Tuesday, June 10, 2008

Obama and religion

Barrack Obama is clearly a man of faith. I am not. I do not believe that Obama is pretending religion for votes, something that I do feel other candidates do. My wife has criticized Obama for some of what he says in his one of his books about nonreligious people. I have not read his books, so I can't comment about those statements.

The video excerpt below [via PZ] is from an Obama speech in 2006, in which O speaks on faith and its place in American politics. This short clip does two things.

The first is that it shows exactly what O is good at: he takes complex, controversial issues (as he later did with race) in which most people have a vested personal interest. He acknowledges the difficulty of addressing the issues, not just by saying it's controversial, but by explaining the controversy, why both sides feel their side is justified. This is something I don't see any other major American politician do. Barrack Obama is just one hell of an eloquent, elucidating speaker, the kind of clear voice we have not had in a president during my lifetime.

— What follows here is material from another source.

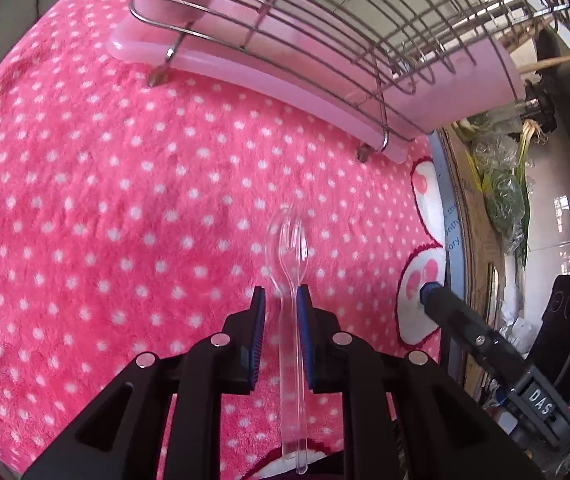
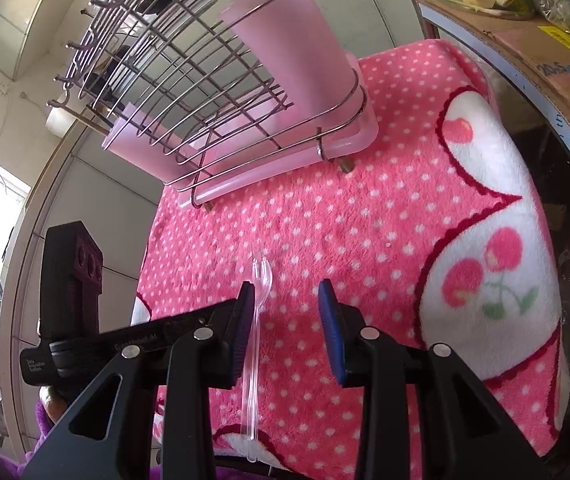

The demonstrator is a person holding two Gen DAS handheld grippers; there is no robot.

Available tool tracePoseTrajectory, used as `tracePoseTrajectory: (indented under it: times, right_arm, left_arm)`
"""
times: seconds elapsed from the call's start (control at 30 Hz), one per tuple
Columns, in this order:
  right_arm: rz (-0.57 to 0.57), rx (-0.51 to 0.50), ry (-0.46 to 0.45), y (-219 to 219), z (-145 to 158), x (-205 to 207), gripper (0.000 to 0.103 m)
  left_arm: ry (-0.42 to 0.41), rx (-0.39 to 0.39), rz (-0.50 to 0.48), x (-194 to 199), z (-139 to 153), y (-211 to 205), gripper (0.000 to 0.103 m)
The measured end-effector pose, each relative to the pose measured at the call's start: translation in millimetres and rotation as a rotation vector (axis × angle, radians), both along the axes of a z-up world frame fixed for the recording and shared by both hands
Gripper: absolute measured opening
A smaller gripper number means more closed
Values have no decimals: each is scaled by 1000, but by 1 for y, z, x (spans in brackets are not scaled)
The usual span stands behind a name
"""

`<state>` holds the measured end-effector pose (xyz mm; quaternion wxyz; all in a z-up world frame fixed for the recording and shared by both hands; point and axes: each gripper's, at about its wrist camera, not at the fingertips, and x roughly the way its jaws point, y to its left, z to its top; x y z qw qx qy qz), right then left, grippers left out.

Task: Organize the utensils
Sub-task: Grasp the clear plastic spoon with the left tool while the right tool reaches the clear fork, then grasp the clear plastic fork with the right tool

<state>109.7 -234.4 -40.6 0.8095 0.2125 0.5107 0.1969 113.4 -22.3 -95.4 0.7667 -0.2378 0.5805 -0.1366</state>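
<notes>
A clear plastic spoon (image 1: 285,240) and a clear plastic fork (image 1: 299,344) lie together on the pink dotted blanket (image 1: 125,200). My left gripper (image 1: 281,300) is open, its blue pads on either side of their handles. My right gripper (image 2: 287,300) is open above the blanket; the clear fork (image 2: 256,308) lies beside its left pad. A wire drying rack (image 1: 325,28) on a pink tray stands at the far edge, with a pink utensil cup (image 2: 297,40) in its corner. The right gripper's body (image 1: 485,344) shows at the right of the left wrist view.
A cardboard box edge (image 2: 525,52) with bagged greens (image 1: 505,196) borders the blanket on the right. A tiled wall (image 2: 37,92) is behind the rack. The left gripper's body (image 2: 73,320) shows at the left of the right wrist view.
</notes>
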Motion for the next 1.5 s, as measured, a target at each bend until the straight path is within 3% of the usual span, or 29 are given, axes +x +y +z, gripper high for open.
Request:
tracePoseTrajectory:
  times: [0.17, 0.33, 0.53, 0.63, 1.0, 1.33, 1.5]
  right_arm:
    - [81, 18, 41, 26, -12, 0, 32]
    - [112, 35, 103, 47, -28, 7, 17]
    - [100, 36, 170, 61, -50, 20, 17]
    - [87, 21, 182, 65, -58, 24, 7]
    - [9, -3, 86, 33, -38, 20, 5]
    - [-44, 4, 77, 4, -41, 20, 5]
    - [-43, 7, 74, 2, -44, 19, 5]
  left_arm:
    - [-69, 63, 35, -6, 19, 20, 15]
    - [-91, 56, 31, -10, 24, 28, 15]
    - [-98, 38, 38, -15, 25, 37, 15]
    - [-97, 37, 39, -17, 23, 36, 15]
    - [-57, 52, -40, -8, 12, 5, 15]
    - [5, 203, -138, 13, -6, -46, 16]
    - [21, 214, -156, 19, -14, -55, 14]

The second thing he does here is that he tells, pretty conclusively, why people of faith, however deeply felt their religious convictions may be, should never base public policy on their religion. Obama expresses that the nonbelievers have a right to be heard. This is a big step up from George Bush Sr.'s "atheists shouldn't be considered citizens" statement. And Even if we were a "Christian nation," whose Christianity should we teach?

Anyway, I won't belabor the point. Here's the video.

Look who popped up in the latest This Modern World:

1 comment:

Raven190 said...

Amazing. I just watched the video and am practically slackjawed at the man's lucidity and ability to speak English. You're right, this is the position from which all politicians should approach policies. It's a bigger world than just your church, or lack of one.